WORK REQUIRED: Print the full listing exactly.

DATA EXTRACT:
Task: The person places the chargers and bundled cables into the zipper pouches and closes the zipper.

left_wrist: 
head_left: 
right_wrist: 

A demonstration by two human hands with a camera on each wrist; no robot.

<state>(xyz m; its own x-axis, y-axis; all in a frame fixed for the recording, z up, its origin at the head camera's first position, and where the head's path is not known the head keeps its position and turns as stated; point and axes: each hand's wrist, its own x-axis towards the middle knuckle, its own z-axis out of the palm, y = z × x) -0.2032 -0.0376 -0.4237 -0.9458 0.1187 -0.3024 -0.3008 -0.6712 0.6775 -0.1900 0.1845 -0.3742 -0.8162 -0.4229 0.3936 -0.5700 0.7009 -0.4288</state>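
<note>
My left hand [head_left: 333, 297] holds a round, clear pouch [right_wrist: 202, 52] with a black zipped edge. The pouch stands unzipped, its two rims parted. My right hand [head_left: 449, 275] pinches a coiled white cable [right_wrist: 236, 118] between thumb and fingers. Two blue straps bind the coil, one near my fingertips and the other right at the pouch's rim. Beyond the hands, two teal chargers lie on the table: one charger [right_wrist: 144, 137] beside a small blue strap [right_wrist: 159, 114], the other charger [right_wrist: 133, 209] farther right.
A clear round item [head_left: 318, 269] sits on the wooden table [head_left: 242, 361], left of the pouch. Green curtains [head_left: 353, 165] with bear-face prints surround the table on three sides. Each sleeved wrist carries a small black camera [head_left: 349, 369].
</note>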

ANSWER AREA:
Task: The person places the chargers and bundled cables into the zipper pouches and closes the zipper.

left_wrist: 
head_left: 
right_wrist: 

A demonstration by two human hands with a camera on each wrist; no robot.

<state>(xyz m; its own x-axis, y-axis; all in a frame fixed for the recording, z up, its origin at the head camera's first position, and where the head's path is not known the head keeps its position and turns as stated; point and axes: each hand's wrist, its own x-axis towards the middle knuckle, its own z-axis out of the palm, y = z × x) -0.2032 -0.0376 -0.4237 -0.9458 0.1187 -0.3024 -0.3008 -0.6712 0.6775 -0.1900 0.1845 -0.3742 -0.8162 -0.4229 0.3936 -0.5700 0.7009 -0.4288</state>
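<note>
My left hand [head_left: 333, 297] holds a round, clear pouch [right_wrist: 202, 52] with a black zipped edge. The pouch stands unzipped, its two rims parted. My right hand [head_left: 449, 275] pinches a coiled white cable [right_wrist: 236, 118] between thumb and fingers. Two blue straps bind the coil, one near my fingertips and the other right at the pouch's rim. Beyond the hands, two teal chargers lie on the table: one charger [right_wrist: 144, 137] beside a small blue strap [right_wrist: 159, 114], the other charger [right_wrist: 133, 209] farther right.
A clear round item [head_left: 318, 269] sits on the wooden table [head_left: 242, 361], left of the pouch. Green curtains [head_left: 353, 165] with bear-face prints surround the table on three sides. Each sleeved wrist carries a small black camera [head_left: 349, 369].
</note>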

This response is now finished.